The Huffington Post / October 29, 2008
From the ABC/Washington Post tracking poll:
More than twelve million voters have already cast ballots in the presidential contest, according to one estimate, and new data from the Washington Post-ABC News tracking poll shows these voters breaking Democratic by a wide margin.
Among those who said they have already voted at an early voting location or sent in an absentee ballot, Barack Obama picked up 60 percent of the vote in the new poll to John McCain’s 39 percent.
These voters make up 9 percent of “likely” voters in the track. The senator from Illinois has a similar lead, 58 to 39 percent, among those who plan to vote early but have not yet. (Those who plan to vote on Election Day also go for Obama, but by a narrower, 51 to 45 percent.)
The voter preferences of the group of 1,430 individuals who have already voted and who were interviewed by Gallup between Oct. 17 and Oct. 27 show a 53% to 43% Obama over McCain tilt.
Among the group of those who say they have not yet voted, but will before Election Day, the skew towards Obama is more pronounced, at 54% to 40%. By comparison, those who are going to wait to vote on Nov. 4 manifest a narrower 50% to 44% Obama over McCain candidate preference. (Across all registered voters over this time period, Obama leads McCain by a 51% to 43% margin).
As of Tuesday, at least 9,813,052 ballots had been cast in 31 states that allow early, in-person or absentee voting without having to provide an excuse. The figures are based on reports from state election officials.
Of those votes, at least 1.2 million ballots have been cast by registered Democrats and at least 731,200 by registered Republicans.
As with early voting statistics in every state — these are not election results. Voters who are registered with a political party don’t always vote for that party’s candidates.
But the numbers suggest that this election is shattering traditional early voting patterns reflected by years of data. Historically, more Republicans than Democrats have taken part in early voting.
Some analysis of early trends from Nate Silver:
According to Michael McDonald’s terrific website, there are three states in which early voting has already exceeded its totals from 2004. These are Georgia, where early voting is already at 180 percent of its 2004 total, Louisiana (169 percent), and North Carolina (129 percent).
Hmm … can anybody think of something that those three states have in common?
The African-American population share is the key determinant of early voting behavior. In states where there are a lot of black voters, early voting is way, way up. In states with fewer African-Americans, the rates of early voting are relatively normal.
This works at the county level too. In Cuyahoga County, Ohio (Cleveland), which about 30 percent black, twice as many people have already voted early as in all of 2004. In Franklin County (Columbus), which is about 18 percent black and also has tons of students, early voting is already about 3x its 2004 total.
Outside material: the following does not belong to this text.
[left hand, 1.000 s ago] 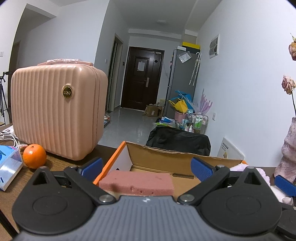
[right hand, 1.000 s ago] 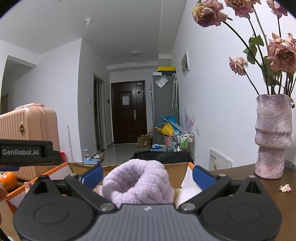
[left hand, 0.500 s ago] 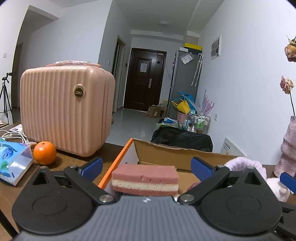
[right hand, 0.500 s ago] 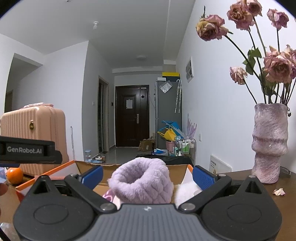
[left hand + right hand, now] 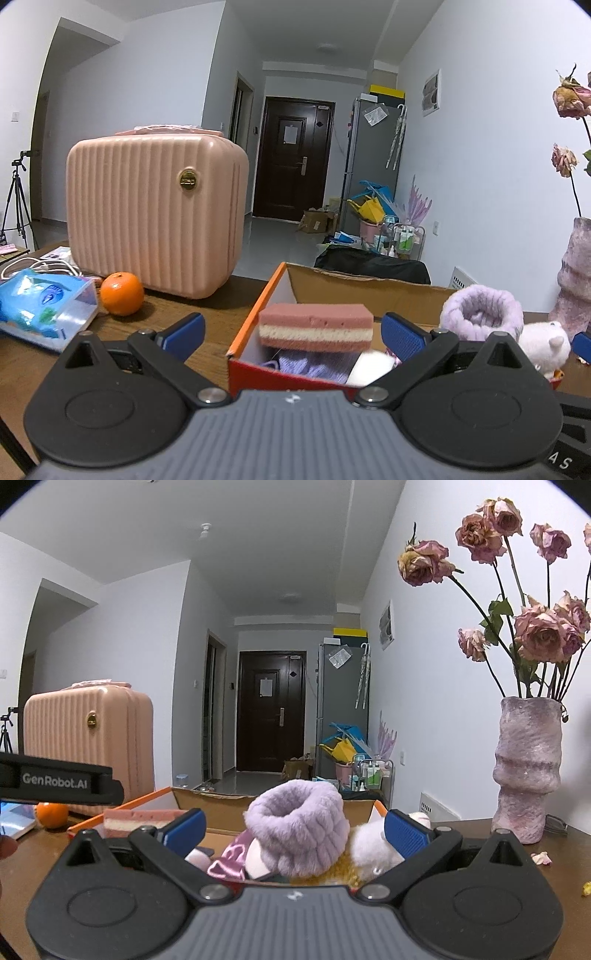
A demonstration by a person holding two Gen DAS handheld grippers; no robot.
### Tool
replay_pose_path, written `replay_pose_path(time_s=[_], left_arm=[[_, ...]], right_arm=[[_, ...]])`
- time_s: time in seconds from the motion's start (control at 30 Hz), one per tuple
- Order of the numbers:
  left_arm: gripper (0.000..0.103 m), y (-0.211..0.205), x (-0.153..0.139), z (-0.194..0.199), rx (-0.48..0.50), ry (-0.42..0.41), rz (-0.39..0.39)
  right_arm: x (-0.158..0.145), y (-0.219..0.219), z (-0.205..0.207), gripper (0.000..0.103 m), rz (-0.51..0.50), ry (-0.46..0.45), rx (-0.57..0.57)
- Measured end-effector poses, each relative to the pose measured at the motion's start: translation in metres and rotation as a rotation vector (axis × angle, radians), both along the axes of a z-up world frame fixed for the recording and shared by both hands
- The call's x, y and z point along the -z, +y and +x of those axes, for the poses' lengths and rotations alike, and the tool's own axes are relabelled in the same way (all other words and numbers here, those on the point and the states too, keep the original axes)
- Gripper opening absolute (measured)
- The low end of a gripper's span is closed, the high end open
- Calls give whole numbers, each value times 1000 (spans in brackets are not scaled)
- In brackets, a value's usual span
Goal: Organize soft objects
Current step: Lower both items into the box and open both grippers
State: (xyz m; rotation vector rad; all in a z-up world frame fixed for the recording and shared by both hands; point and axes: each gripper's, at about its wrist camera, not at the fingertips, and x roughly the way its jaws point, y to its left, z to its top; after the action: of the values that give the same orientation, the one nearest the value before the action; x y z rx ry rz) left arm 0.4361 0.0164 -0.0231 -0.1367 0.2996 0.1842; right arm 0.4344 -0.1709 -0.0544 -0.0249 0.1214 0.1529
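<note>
1. Spreading wide, the fingers of the left gripper [image 5: 291,328] hold nothing; the two blue pads stand well apart.
2. Between and beyond these fingers, a pink and cream sponge [image 5: 315,326] lies at the left end of the cardboard box [image 5: 354,284], above a lilac knitted piece [image 5: 310,363].
3. Left of the left fingers, an orange [image 5: 122,293] sits on the worktop [image 5: 218,314], just beside a pink ribbed case [image 5: 155,221] and a blue tissue pack [image 5: 40,308].
4. The right gripper [image 5: 293,825] has its fingers also spread, gripping nothing.
5. Between the right fingers, a purple fluffy band [image 5: 297,821] rests on top of the soft things in the box, next to a white plush toy [image 5: 371,845] and a pink satin piece [image 5: 231,858].
6. Right of the right fingers, a purple vase [image 5: 528,764] with dried roses stands on the worktop.
</note>
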Motion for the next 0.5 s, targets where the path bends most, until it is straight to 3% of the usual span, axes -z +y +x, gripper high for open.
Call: replay_pose_path(time_s=[0.5], left_arm=[[103, 13, 5, -58, -4, 28, 23]], right_arm=[[2, 4, -58, 103, -18, 33, -25]])
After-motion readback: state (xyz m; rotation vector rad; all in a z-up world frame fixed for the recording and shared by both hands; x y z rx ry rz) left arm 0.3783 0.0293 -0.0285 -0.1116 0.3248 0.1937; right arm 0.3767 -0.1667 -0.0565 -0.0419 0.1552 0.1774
Early voting is currently at over 75% of 2004 levels with one week to go.
Democrats currently outnumber Republicans in early voting, albeit by a slim margin – 38.6% of all early voters, to 37.9% Republicans
“Across Dallas County and into the outer suburbs, thousands of people continue to stream into polling places, dwarfing early-voting records and raising questions about what the preliminary tallies mean for candidates and political parties.”
Early voting patterns in Dallas County signal that Nov. 4 could be a strong day for area Democrats. More than 300,000 residents had voted early as of Tuesday. This time four years ago, 204,000 people had voted. Democrats are seeing increased vote totals in unexpected places.
In this critical swing state, early voters already make up 27% of total 2004 numbers (in 2004, early voters constituted 36% of total votes).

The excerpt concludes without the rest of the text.